Personal information
- Full name: Hubert Henry de Burgh
- Born: 16 February 1879 Naas, County Kildare, Ireland
- Died: 6 October 1960 (aged 81) Naas, County Kildare, Ireland
- Batting: Right-handed

Domestic team information
- 1905/06: Europeans

Career statistics
| Competition | First-class |
| Matches | 2 |
| Runs scored | 39 |
| Batting average | 13.00 |
| 100s/50s | –/– |
| Top score | 28 |
| Catches/stumpings | –/– |
- Source: ESPNcricinfo, 1 January 2022
- Allegiance: United Kingdom
- Branch: Royal Navy
- Service years: 1893–1923; 1939–1945
- Rank: Lieutenant (1903); Captain (1917);

= Hubert de Burgh (cricketer) =

Irish cricketer and Royal Navy officer (1879–1960)

Captain Hubert Henry de Burgh, (/də'bɜːr/ də-BUR; 16 February 1879 – 6 October 1960) was an Irish cricketer and Officer in the Royal Navy.

==Background==
Captain de Burgh was the eldest son of Colonel Thomas John de Burgh, DL, JP of Oldtown, Naas, County Kildare (1851–1931)and Emily, daughter of Baron de Robeck. He was the brother of Captain Charles de Burgh DSO, RN, a submarine commander and Lieutenant Tom de Burgh of the 31st Duke of Connaught's Own Lancers who was killed in action in 1914.
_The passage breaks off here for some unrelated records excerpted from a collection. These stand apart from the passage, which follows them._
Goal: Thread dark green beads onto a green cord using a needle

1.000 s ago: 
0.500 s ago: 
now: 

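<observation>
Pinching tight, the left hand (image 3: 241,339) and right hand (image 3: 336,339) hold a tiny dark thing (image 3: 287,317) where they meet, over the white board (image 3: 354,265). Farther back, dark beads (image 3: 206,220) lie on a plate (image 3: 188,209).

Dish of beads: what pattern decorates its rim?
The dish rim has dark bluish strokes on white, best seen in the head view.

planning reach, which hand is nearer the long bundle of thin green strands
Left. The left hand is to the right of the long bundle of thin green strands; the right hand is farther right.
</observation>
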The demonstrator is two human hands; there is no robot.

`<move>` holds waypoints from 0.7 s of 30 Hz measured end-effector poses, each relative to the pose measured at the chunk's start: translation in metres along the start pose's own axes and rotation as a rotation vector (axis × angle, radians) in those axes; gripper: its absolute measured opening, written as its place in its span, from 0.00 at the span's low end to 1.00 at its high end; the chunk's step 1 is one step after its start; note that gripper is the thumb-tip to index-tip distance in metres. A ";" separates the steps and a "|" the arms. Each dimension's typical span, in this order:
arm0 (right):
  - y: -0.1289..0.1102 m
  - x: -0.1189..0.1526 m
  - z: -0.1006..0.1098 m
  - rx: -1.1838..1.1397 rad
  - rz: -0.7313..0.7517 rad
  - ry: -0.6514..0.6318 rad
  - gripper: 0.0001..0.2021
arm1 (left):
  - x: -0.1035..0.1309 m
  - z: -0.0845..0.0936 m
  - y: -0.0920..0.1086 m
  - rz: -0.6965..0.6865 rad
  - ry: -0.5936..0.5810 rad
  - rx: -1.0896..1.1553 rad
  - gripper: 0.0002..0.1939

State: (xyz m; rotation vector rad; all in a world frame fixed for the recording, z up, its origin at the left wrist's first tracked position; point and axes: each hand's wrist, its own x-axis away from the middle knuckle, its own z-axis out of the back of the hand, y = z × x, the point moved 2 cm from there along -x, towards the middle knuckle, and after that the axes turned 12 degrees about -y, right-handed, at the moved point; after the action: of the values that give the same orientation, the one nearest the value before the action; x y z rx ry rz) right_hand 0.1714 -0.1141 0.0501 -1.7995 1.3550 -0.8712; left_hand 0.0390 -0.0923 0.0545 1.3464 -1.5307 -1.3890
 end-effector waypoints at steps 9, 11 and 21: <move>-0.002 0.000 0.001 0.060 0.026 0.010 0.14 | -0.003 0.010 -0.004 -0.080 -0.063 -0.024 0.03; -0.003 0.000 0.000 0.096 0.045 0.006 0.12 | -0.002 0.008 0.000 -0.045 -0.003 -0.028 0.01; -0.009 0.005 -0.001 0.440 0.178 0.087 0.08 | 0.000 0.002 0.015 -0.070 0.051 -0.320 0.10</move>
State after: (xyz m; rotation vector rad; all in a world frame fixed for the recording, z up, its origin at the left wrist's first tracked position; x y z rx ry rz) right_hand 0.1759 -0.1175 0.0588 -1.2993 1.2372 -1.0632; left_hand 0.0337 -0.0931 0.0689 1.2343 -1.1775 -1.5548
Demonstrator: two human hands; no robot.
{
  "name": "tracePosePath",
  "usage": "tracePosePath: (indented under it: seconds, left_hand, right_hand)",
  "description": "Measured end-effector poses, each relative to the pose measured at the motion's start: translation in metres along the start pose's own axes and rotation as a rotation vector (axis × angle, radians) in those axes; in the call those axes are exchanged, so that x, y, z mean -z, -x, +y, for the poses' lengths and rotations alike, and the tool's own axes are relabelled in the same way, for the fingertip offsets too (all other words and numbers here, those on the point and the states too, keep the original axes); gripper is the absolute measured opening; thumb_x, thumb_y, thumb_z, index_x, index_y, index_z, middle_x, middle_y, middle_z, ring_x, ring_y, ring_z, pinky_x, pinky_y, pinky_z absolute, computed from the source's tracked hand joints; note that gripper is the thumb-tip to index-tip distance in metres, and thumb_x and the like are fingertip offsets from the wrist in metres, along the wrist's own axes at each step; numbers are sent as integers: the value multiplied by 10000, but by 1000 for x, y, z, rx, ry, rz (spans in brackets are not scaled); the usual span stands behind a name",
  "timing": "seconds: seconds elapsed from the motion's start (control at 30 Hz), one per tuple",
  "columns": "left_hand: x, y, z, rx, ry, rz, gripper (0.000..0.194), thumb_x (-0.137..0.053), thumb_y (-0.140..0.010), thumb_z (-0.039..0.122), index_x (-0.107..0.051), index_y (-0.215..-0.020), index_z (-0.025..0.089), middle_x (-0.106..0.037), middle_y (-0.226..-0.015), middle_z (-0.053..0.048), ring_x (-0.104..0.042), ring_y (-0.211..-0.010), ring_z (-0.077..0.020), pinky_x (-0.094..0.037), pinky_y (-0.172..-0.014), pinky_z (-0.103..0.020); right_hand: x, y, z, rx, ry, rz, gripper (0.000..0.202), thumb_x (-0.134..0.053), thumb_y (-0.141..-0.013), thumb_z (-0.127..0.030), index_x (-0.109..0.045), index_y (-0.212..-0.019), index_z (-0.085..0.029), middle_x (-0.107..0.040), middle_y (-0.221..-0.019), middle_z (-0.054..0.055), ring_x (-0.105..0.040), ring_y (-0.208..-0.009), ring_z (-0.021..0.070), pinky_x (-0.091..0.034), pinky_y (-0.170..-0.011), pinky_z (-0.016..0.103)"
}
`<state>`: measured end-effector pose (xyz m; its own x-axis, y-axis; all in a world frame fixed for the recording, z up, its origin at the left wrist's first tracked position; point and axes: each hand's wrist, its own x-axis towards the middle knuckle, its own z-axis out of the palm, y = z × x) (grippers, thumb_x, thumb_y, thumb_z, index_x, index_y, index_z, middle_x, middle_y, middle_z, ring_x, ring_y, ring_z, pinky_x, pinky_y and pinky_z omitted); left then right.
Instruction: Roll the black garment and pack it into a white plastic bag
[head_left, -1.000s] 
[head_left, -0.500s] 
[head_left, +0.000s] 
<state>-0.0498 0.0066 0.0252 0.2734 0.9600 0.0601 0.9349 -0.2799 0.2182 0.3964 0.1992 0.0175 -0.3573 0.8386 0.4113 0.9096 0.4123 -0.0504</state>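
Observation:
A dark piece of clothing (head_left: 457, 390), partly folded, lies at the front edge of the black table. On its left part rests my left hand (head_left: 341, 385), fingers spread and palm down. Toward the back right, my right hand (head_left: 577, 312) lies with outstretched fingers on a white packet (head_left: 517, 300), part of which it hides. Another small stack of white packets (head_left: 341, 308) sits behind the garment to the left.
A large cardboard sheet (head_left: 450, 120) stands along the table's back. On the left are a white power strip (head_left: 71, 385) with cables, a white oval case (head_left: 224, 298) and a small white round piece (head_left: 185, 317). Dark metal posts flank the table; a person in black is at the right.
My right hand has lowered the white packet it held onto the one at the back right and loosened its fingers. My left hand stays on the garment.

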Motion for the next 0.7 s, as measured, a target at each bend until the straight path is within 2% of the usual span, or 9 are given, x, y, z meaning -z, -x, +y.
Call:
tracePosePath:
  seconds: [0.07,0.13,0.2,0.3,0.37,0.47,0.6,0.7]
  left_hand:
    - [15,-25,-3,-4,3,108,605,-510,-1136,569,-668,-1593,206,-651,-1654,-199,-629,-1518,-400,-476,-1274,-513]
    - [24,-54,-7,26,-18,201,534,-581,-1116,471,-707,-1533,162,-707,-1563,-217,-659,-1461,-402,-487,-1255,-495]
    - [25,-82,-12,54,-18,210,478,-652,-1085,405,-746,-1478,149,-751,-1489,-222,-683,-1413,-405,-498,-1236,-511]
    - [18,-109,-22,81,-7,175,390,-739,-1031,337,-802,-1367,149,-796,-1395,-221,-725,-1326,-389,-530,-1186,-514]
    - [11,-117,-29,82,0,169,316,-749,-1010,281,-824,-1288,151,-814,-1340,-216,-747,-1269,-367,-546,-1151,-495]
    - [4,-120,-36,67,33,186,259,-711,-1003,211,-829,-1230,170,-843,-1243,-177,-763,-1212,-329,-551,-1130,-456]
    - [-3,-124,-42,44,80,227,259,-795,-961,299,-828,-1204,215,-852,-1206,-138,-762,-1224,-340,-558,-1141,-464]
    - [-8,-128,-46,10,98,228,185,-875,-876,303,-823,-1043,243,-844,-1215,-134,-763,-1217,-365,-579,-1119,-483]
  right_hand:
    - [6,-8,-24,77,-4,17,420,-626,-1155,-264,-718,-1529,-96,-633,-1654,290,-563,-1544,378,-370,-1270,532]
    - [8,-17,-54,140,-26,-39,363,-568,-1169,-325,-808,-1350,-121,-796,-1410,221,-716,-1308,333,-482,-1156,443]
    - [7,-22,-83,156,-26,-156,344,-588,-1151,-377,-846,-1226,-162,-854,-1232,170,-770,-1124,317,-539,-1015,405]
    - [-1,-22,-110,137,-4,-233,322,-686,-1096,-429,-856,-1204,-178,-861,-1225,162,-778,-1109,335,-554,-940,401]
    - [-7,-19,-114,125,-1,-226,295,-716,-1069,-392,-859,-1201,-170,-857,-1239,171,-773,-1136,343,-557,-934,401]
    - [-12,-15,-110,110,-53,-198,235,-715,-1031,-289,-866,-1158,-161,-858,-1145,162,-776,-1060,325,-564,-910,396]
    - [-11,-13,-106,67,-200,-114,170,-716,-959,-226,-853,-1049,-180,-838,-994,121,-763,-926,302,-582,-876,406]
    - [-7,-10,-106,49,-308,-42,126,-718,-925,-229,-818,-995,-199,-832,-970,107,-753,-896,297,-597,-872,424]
The de Burghs of Oldtown have been at Oldtown since the house was built by Colonel Thomas de Burgh, architect of Trinity College Dublin Library, The Custom House, The Royal Barracks and St Steven's Hospital in Dublin. Hubert de Burgh and his descendants are direct descendants of William de Burgh who first settled in Ireland in 1185.

==Career==
Commissioned into the Royal Navy in 1893, Hubert de Burgh was posted as a lieutenant to HMS Britannia in January 1903. He served in India as Aide de Camp (ADC) to the King at the Delhi Durbar in 1911 and in St Petersburg. During the Great War he commanded destroyers and was made a Companion of the Distinguished Service Order for bravery at sea in 1917 as well as being twice mentioned in despatches. After commanding the Admiralty Yacht and serving in the Mediterranean, Captain de Burgh retired in 1923 until he re-joined the Royal Navy in 1939.

==Cricket==
Early in his life, de Burgh played a first-class match in India for a "Europeans" team against a Hindus team in February 1906. A right-handed batsman, he played just once for the Ireland national cricket team, a first-class match against Oxford University in June 1926.